▶ Given data:
=== Section Start ===

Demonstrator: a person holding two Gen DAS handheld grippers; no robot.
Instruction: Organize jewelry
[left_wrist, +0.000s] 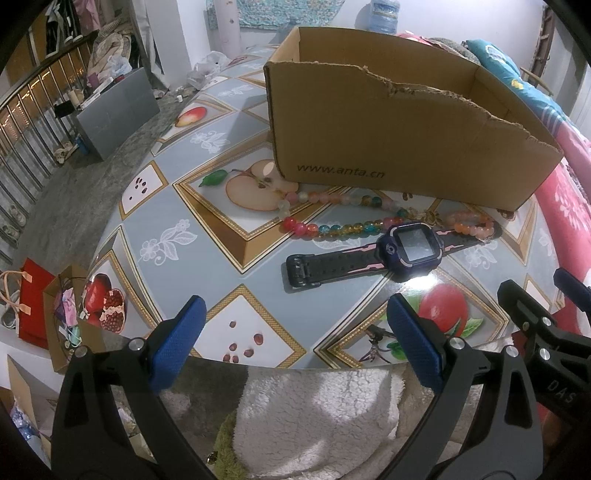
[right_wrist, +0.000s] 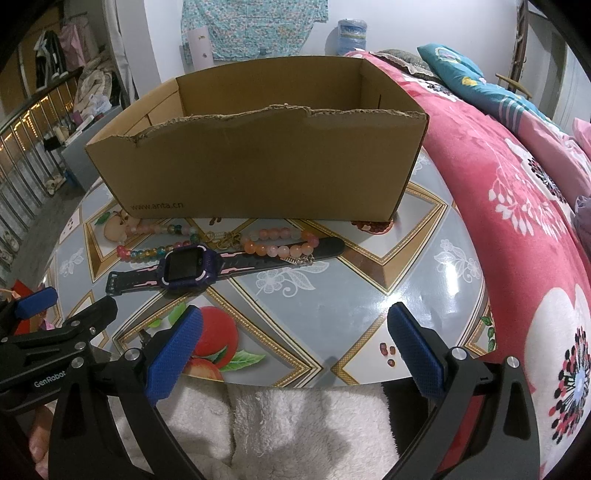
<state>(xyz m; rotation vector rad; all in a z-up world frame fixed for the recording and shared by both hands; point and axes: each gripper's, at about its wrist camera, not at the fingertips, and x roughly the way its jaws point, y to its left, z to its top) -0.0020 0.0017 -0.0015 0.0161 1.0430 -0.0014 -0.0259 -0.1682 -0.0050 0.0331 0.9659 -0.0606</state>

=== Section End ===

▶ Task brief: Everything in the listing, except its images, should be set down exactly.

▶ Response below:
Demonstrator: a person holding two Gen DAS handheld grippers; no robot.
Instruction: Organize jewelry
[left_wrist, +0.000s] 
[right_wrist, +0.000s] 
<state>(xyz m; rotation vector rad; all in a z-up world frame fixed for the recording and shared by both hands; point and axes: each gripper's, at about its wrist camera, not at the fingertips, and x roughly the way its jaws point, y to its left, z to its top) -0.0020 0.0017 -0.0015 0.0161 1.0430 -0.0014 -0.0259 -0.1682 -0.0050 0.0331 0.9659 -0.0606</state>

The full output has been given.